--- GIVEN MATERIAL Enclosed Below ---
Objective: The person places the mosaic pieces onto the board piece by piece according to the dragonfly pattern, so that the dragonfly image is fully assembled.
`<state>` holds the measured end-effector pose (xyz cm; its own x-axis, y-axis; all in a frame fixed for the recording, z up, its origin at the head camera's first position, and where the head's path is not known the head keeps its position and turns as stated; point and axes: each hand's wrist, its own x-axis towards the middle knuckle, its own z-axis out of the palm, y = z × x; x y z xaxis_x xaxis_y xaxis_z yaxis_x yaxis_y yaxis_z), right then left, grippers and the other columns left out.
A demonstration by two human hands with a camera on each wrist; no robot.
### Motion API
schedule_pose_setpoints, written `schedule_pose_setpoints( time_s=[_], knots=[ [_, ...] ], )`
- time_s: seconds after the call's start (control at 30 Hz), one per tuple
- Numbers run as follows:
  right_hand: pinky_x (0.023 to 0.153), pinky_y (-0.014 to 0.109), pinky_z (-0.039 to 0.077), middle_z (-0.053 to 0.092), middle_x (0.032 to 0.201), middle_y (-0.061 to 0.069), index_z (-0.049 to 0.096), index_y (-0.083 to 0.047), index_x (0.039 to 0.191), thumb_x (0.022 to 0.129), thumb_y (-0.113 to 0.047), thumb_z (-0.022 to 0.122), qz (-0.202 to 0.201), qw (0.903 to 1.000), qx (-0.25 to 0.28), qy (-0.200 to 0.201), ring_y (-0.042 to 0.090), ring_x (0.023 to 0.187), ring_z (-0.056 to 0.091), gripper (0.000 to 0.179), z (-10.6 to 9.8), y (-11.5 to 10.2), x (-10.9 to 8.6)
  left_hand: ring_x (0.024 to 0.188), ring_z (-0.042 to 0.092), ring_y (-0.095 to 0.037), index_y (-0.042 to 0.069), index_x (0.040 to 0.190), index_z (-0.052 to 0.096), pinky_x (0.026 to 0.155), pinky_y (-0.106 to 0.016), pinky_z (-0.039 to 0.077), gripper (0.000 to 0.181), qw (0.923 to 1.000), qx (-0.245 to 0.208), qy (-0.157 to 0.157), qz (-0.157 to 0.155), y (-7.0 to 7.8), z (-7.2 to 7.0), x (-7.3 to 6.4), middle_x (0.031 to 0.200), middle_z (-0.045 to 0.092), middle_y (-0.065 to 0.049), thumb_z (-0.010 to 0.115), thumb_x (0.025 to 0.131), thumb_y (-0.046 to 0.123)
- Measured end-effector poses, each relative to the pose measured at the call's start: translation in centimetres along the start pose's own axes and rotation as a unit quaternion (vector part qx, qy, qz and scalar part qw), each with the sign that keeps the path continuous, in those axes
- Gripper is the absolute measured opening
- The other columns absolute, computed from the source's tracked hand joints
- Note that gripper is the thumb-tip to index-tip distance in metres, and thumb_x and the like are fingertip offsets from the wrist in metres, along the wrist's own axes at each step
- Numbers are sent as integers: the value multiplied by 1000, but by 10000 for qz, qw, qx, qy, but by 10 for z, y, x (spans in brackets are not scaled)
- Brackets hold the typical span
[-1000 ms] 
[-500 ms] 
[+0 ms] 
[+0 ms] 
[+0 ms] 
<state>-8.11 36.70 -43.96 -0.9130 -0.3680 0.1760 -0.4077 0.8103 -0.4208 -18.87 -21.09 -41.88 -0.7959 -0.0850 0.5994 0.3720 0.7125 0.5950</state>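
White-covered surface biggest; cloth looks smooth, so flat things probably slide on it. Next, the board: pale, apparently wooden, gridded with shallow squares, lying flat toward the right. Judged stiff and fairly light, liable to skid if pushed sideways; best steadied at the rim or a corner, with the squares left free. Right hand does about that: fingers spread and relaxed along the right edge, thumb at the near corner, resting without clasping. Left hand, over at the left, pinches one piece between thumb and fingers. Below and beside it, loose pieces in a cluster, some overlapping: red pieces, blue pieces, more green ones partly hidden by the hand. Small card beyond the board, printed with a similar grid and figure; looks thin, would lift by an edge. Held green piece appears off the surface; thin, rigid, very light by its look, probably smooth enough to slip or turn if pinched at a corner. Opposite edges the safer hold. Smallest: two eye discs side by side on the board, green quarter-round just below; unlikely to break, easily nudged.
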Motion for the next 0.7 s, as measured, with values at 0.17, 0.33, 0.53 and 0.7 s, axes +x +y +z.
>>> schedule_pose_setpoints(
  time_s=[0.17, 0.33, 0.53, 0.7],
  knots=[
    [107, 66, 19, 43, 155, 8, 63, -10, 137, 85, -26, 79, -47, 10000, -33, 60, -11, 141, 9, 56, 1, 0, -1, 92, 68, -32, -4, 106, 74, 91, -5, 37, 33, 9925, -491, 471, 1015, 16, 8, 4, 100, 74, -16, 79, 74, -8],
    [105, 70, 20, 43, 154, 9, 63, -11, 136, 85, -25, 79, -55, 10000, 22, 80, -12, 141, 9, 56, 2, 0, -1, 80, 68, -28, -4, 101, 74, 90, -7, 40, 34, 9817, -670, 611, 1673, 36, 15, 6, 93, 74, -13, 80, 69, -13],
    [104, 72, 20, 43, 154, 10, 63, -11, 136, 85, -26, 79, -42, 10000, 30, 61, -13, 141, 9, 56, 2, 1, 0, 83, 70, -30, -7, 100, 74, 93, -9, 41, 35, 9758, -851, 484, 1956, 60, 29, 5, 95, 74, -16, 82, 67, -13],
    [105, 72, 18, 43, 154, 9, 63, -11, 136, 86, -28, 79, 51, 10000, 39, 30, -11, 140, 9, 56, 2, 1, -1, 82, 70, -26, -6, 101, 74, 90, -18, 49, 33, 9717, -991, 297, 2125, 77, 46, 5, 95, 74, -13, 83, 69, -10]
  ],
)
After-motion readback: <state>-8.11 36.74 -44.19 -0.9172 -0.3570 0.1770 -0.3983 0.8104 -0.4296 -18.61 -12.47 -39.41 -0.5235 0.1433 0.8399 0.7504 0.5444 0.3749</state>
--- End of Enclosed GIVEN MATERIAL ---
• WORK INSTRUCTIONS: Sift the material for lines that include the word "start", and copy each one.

• YOUR RESPONSE:
- time_s: seconds after the call's start (control at 30 Hz), one per tuple
- Measured end-effector poses, each relative to the pose measured at the call's start: translation in centimetres along the start pose's own axes and rotation as a unit quaternion (vector part qx, qy, qz and scalar part qw), each with the sign that keeps the path continuous, in those axes

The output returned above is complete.